Les contacts et l’entourage de Jean Delisle ont largement contribué à l’obtention de prestigieux tournois de tennis au Saguenay. Encore aujourd’hui, il n’hésite pas à partager le succès de ces événements avec les membres des comités organisateurs, les bénévoles et ses proches qui l’ont toujours appuyé dans ses projets. Et bien sûr, les spectateurs qui répondent à l’invitation.

« Si (ma fille) Caroline (pro au CTIS) n’avait pas été là, peut-être que j’aurais mis moins de zèle », avoue en entrevue celui qui pensait avoir pris sa retraite avant l’offre de Tennis Canada pour le Challenger féminin. Confiant, il a décidé de relever le défi et convaincu d’autres passionnés d’embarquer dans l’aventure. 

« Je savais aussi que je pouvais me fier à Caroline et Jean-Arnaud Poirel, mais il fallait en trouver d’autres. Mais on était quand même épaulés par Tennis Canada et Alain Beaupré au début. »

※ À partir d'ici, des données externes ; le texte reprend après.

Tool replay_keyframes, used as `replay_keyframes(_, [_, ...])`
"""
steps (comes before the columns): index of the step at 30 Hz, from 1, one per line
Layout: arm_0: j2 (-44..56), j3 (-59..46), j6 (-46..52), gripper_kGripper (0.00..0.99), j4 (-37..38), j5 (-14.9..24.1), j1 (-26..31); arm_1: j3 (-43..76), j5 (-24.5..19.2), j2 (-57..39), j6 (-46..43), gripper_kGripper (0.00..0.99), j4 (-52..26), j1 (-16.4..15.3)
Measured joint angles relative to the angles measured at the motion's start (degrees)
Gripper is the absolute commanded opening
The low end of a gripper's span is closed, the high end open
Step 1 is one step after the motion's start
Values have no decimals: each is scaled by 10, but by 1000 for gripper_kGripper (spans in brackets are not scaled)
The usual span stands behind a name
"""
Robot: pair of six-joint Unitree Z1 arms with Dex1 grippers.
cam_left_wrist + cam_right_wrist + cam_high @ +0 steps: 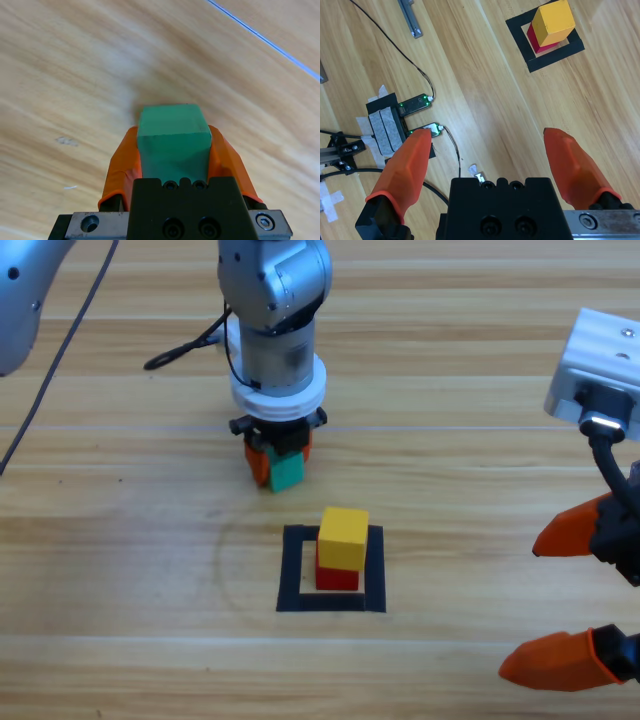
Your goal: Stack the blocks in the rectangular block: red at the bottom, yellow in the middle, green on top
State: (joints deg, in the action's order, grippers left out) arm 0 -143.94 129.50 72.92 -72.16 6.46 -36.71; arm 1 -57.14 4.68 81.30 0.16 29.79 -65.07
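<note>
Left gripper (277, 466) clamps green cube (286, 472) above bare wood, behind the tape square (297, 600)
Yellow (342, 537) sits skewed on red (337, 577) inside it; right gripper (570, 595) spread wide at right edge

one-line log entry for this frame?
left gripper: shut on green cube | yellow cube on red cube in tape square | right gripper: open, idle

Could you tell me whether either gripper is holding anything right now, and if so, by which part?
The left gripper holds the small teal-green cube, its orange jaws pressing two opposite side faces. The right gripper is open and holds nothing.
</note>
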Motion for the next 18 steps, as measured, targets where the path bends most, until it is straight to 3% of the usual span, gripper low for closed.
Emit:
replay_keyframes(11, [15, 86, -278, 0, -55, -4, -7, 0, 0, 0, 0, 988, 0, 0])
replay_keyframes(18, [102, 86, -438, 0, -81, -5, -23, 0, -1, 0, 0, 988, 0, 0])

Depuis la première édition, M. Delisle peut compter sur les membres fidèles et dévoués de son comité organisateur dont la majorité y oeuvre depuis le tout début. « Ma plus grande réussite, c’est peut-être le comité, avance-t-il. Ce sont des gens dynamiques, tellement que je n’ai pas besoin de leur dire quoi faire ; ils le savent et ils le font. » Une centaine de bénévoles gravite autour de ces piliers.

Comme tout événement d’envergure, le financement est le nerf de la guerre. Outre le gouvernement du Québec et Saguenay, incluant Promotion Saguenay, M. Delisle peut compter sur l’appui de commanditaires régionaux.